- **Exercise description**: Write out every line of the material as it stands, apart from the pictures.

- **Source data**:

---

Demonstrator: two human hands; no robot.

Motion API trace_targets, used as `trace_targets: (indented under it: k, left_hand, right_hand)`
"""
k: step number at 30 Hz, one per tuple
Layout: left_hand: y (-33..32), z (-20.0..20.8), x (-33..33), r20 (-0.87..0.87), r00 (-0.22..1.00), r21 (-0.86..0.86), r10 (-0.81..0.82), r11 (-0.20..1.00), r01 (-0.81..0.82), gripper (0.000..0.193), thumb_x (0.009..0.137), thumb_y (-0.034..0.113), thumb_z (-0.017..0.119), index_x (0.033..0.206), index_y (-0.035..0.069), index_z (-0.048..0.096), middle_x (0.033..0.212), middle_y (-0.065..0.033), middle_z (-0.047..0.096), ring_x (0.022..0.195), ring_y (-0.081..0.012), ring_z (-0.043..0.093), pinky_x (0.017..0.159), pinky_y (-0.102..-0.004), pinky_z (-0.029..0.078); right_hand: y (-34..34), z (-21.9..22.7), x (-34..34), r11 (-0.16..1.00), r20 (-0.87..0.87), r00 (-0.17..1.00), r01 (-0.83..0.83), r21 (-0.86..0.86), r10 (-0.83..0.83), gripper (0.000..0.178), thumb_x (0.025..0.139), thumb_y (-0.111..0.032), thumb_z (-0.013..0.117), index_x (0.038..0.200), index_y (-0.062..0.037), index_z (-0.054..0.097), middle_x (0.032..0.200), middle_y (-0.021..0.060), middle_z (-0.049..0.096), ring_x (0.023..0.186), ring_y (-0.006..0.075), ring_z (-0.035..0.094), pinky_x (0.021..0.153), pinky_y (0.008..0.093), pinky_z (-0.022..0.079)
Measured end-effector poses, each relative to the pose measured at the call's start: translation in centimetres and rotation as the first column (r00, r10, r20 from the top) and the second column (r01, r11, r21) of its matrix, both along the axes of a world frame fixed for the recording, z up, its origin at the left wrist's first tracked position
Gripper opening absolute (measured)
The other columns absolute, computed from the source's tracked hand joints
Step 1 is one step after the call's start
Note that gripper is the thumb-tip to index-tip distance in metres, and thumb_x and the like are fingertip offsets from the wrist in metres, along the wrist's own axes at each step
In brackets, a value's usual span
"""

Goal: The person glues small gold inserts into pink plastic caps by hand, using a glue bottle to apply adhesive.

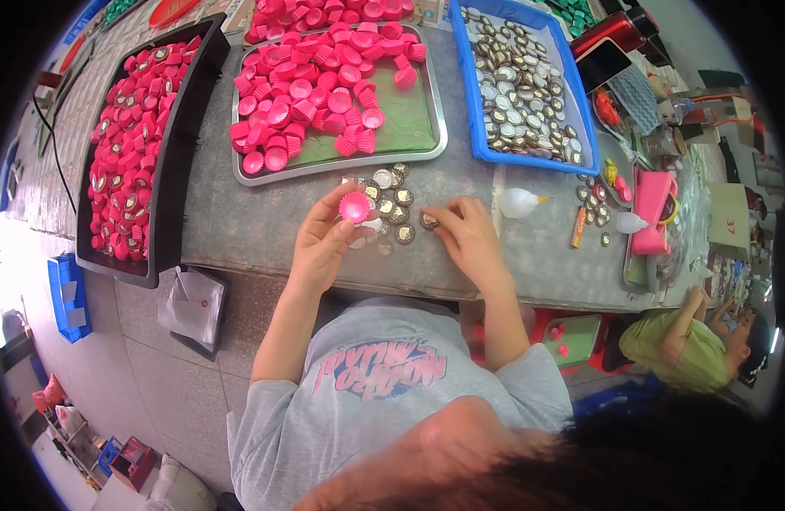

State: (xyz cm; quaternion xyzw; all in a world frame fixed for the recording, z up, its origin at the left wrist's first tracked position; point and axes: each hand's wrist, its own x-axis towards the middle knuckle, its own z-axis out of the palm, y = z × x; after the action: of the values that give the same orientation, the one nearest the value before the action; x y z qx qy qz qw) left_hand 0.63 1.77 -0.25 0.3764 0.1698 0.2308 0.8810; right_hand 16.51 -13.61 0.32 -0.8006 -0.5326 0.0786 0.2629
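My left hand [321, 243] pinches a bright pink fluted cup [355, 207] by its side, its open mouth turned up. Fingertips of my right hand [472, 240] close on a dark round cap-like disc [428, 221] at the table top. Between my hands lies a loose group of similar discs [387, 205], some with pale faces and some dark-rimmed with a gold-and-white centre. The left hand covers part of this group. Beyond it stands a metal tray [441, 128] with a green bottom, heaped with more pink cups [311, 89].
To the left, a long black bin [172, 162] holds pink cups with discs in them. A blue tray [533, 163] of many discs stands at the far right. Nearby are a white squeeze bulb [518, 203], an orange tube [578, 228] and a pink box [652, 213]. Another person [678, 349] sits at right.
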Motion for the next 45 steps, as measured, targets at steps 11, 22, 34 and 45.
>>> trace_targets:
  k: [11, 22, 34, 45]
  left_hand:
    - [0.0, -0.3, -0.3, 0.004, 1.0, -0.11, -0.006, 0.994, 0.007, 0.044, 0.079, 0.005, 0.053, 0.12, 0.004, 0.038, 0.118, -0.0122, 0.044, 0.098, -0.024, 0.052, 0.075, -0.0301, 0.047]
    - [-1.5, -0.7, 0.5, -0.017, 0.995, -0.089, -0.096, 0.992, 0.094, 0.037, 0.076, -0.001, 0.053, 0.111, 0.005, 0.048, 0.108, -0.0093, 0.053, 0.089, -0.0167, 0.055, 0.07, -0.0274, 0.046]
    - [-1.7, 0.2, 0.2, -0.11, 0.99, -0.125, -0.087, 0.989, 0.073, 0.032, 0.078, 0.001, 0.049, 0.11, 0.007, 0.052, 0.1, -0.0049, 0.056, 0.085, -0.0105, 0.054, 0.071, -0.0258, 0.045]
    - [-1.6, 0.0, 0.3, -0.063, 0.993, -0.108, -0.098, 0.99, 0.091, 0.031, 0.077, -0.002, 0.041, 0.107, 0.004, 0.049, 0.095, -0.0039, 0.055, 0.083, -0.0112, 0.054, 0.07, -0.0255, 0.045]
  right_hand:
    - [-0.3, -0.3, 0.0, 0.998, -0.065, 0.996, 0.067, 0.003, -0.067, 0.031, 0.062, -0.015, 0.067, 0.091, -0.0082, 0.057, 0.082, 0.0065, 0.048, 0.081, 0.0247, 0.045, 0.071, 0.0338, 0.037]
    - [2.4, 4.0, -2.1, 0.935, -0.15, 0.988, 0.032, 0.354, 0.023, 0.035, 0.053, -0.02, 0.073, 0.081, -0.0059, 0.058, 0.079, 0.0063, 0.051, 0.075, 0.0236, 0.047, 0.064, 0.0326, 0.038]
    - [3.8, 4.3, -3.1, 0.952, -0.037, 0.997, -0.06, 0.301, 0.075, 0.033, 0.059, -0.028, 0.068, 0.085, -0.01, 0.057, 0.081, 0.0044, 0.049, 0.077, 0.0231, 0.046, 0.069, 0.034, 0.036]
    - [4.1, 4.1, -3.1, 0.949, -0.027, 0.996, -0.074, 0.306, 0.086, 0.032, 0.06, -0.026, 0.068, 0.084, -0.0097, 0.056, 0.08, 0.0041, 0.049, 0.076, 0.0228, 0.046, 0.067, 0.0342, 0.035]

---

- **Completed exercise**:
Demonstrator: two human hands; no robot.

Motion API trace_targets, used as `trace_targets: (indented under it: k, left_hand, right_hand)`
"""
k: step number at 30 Hz, one per tuple
Layout: left_hand: y (-33..32), z (-20.0..20.8), x (-33..33), r20 (-0.87..0.87), r00 (-0.22..1.00), r21 (-0.86..0.86), r10 (-0.81..0.82), r11 (-0.20..1.00), r01 (-0.81..0.82), gripper (0.000..0.193), thumb_x (0.009..0.137), thumb_y (-0.034..0.113), thumb_z (-0.017..0.119), index_x (0.033..0.206), index_y (-0.035..0.069), index_z (-0.048..0.096), middle_x (0.033..0.212), middle_y (-0.065..0.033), middle_z (-0.047..0.096), ring_x (0.022..0.195), ring_y (-0.081..0.012), ring_z (-0.043..0.093), pinky_x (0.017..0.159), pinky_y (-0.102..-0.004), pinky_z (-0.029..0.078); right_hand: y (-34..34), z (-21.9..22.7), x (-34..34), r11 (-0.16..1.00), r20 (-0.87..0.87), r00 (-0.17..1.00), r01 (-0.83..0.83), r21 (-0.86..0.86), r10 (-0.83..0.83), gripper (0.000..0.178), thumb_x (0.025..0.139), thumb_y (-0.111..0.032), thumb_z (-0.013..0.117), index_x (0.038..0.200), index_y (-0.062..0.037), index_z (-0.054..0.097), middle_x (0.032..0.200), middle_y (-0.021..0.060), middle_z (-0.049..0.096), ring_x (0.023..0.186), ring_y (-0.006..0.075), ring_z (-0.035..0.094), pinky_x (0.021..0.153), pinky_y (0.008..0.093), pinky_z (-0.022..0.079)
Measured end-effector poses, each relative to the pose measured at the call's start: translation in centimetres and rotation as the first column (r00, r10, r20 from the top) and the second column (r01, r11, r21) of its matrix, both along the axes of a world frame fixed for the recording, z up, its origin at the left wrist's first tracked position
Gripper opening absolute (measured)
The other columns absolute, computed from the source's tracked hand joints
Step 1 is one step after the call's start
Note that gripper is the thumb-tip to index-tip distance in metres, and thumb_x and the like are fingertip offsets from the wrist in metres, along the wrist's own axes at each step
In brackets, a value's usual span
"""

Goal: The person glues small gold inserts into pink plastic caps by hand, using a glue bottle to apply adhesive.


State: (xyz cm; quaternion xyzw; all in a world frame fixed for the recording, z up, its origin at the left wrist's first tracked position; point and axes: each hand's wrist, its own x-axis towards the middle knuckle, its own z-axis out of the palm, y = z × x; after the action: of the values that give the same orientation, the one nearest the value before the action; x y z qx qy qz qw) left_hand 0.63 1.77 -0.25 0.3764 0.1698 0.2308 0.8810; right_hand 16.51 -13.61 0.32 -0.8006 -0.5326 0.0786 0.2629
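My left hand [321, 243] pinches a bright pink fluted cup [355, 207] by its side, its open mouth turned up. Fingertips of my right hand [472, 240] close on a dark round cap-like disc [428, 221] at the table top. Between my hands lies a loose group of similar discs [387, 205], some with pale faces and some dark-rimmed with a gold-and-white centre. The left hand covers part of this group. Beyond it stands a metal tray [441, 128] with a green bottom, heaped with more pink cups [311, 89].
To the left, a long black bin [172, 162] holds pink cups with discs in them. A blue tray [533, 163] of many discs stands at the far right. Nearby are a white squeeze bulb [518, 203], an orange tube [578, 228] and a pink box [652, 213]. Another person [678, 349] sits at right.
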Motion for the next 45 steps, as measured, targets at steps 11, 22, 34 and 45.
>>> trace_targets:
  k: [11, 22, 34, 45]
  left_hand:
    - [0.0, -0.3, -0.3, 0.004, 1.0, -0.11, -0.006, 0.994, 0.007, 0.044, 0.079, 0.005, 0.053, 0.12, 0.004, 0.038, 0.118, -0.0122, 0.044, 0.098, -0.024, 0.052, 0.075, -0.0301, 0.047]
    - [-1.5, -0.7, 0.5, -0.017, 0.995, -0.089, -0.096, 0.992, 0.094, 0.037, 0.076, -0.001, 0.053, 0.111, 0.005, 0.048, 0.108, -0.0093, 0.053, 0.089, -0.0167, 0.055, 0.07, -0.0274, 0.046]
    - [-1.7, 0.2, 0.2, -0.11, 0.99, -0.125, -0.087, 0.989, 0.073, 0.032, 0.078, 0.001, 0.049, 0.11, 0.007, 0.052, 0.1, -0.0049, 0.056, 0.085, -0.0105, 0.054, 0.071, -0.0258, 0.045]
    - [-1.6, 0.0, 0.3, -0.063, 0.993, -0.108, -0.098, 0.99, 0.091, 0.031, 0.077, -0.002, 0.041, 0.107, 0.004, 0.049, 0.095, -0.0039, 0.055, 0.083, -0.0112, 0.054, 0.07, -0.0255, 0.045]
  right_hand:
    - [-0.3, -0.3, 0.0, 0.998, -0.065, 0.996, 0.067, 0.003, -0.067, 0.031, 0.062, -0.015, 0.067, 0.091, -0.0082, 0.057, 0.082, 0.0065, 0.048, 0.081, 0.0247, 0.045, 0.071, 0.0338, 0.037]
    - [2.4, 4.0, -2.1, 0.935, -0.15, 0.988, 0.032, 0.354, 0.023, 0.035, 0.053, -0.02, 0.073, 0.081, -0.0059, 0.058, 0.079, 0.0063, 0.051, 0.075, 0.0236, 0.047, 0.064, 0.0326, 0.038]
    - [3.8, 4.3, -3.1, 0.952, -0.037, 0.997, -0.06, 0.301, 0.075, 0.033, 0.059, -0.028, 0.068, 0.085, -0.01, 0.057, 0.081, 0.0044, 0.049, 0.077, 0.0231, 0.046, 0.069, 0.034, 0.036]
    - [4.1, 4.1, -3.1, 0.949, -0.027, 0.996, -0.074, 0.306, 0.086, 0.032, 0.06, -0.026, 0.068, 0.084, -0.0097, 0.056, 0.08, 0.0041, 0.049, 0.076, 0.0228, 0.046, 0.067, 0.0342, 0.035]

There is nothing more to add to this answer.